Cette réduction de moyens interviendrait alors même que l’AEFE traverse une période critique. Le niveau de subvention projeté pour 2026 est le plus faible depuis 2009, alors que l’Agence doit faire face à des charges structurelles croissantes — notamment la compensation incomplète des pensions civiles des personnels détachés — et à des ambitions élevées fixées par la stratégie « CAP 2030 », qui prévoit de doubler le nombre d’élèves accueillis d’ici 2030.
Dans ce contexte budgétaire contraint, le réseau d’enseignement français à l’étranger risque de devenir non pilotable, faute de visibilité financière et de moyens adaptés. Cette situation accentuerait une dynamique de privatisation rampante, fragilisant le rôle de service public et d’instrument stratégique d’influence que l’AEFE joue pour la France. Elle contribuerait également à une hausse des frais de scolarité, aggravant l’exclusion progressive des familles des classes moyennes et des élèves boursiers, pourtant au cœur de la vocation de mixité sociale du réseau.
Le réseau AEFE est un levier diplomatique majeur : il contribue au rayonnement international de la langue française, à la diffusion de nos valeurs républicaines et à la formation de générations de francophones à travers le monde. Le fragiliser reviendrait à affaiblir un outil essentiel de notre politique d’influence, à un moment où la compétition internationale dans le champ éducatif et culturel s’intensifie.
Le rétablissement de la subvention de 2024 est donc indispensable pour garantir la continuité du service public d’enseignement français à l’étranger etpréserver la qualité pédagogique.
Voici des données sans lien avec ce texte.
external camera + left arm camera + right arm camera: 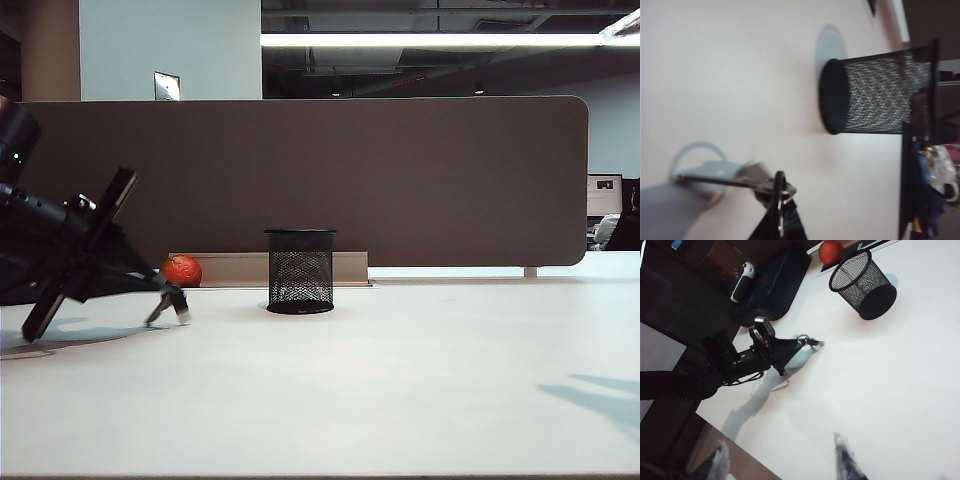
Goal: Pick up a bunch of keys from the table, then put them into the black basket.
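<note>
Nearest the exterior camera was bare white surface (400, 400), with a faint shadow at its right edge. Landmark: black basket (300, 271), upright near the brown partition panel (400, 180), resting on the surface.

Left claw (168, 303) sat left of the basket, well short of it, angled down toward the surface. Jaws were clamped tight on the bunch of keys (170, 308). Left wrist view showed the same: claw (778, 200) pinched on the black loop ring, keys (747, 179) sticking out sideways just above the surface, their shadow right beneath. Keys were apart from the basket (875, 95), not over its rim. Can't tell from these views whether the key tips touched the surface.

Red-orange ball (182, 270) sat left of the basket, against the partition base, behind the left claw.

Right wrist view looked across at the left arm: left claw (807, 342) with keys (812, 342) at its tip, basket (862, 285) farther off, ball (831, 251) just beyond the basket, dark blue box (772, 285) off the surface edge with a white-and-black controller (741, 280) on top.

Right claw (847, 460) only showed as one blurred dark fingertip, well away from the basket; jaws spread wide, nothing in them.
</note>
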Tool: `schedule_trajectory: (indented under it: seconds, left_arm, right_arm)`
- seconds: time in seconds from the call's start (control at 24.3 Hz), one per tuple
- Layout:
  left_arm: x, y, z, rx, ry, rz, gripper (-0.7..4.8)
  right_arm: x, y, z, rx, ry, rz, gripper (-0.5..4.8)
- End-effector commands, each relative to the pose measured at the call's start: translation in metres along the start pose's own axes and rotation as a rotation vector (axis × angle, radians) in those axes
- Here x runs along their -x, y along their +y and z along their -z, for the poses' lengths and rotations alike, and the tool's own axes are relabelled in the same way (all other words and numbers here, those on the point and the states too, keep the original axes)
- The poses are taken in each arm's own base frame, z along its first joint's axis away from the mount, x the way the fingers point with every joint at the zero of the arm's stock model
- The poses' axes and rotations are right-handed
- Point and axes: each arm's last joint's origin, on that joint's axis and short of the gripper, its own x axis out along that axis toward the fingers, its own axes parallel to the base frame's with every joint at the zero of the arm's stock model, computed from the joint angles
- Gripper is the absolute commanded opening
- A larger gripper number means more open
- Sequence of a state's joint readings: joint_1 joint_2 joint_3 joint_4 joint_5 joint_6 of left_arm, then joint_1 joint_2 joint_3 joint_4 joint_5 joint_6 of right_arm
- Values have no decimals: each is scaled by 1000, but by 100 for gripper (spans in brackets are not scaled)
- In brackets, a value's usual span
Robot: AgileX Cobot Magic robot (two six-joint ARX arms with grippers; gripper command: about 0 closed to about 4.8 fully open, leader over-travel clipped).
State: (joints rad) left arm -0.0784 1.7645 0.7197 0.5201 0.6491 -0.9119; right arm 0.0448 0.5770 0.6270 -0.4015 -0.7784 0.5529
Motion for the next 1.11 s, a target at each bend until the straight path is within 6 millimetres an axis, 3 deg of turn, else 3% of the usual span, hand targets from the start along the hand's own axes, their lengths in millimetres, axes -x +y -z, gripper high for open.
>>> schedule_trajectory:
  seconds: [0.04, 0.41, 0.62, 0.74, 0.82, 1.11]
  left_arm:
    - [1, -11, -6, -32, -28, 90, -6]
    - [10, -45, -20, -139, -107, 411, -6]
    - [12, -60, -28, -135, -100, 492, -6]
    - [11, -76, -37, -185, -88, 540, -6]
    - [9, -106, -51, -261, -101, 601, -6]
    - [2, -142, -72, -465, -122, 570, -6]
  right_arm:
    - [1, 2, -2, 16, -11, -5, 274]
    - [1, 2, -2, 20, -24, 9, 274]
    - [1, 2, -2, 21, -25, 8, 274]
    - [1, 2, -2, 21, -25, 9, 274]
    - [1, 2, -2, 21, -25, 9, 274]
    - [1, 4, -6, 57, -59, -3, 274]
Pour ce faire, l’amendement propose de transférer 60 millions d’euros en AE et en CP de l’action 06 Soutien du programme 105 Action de la France en Europe et dans le monde vers l’action 10 Opérateurs du programme 185 Diplomatie culturelle et d’influence. Le rapporteur spécial appelle le Gouvernement à rétablir ces crédits en cas d’adoption.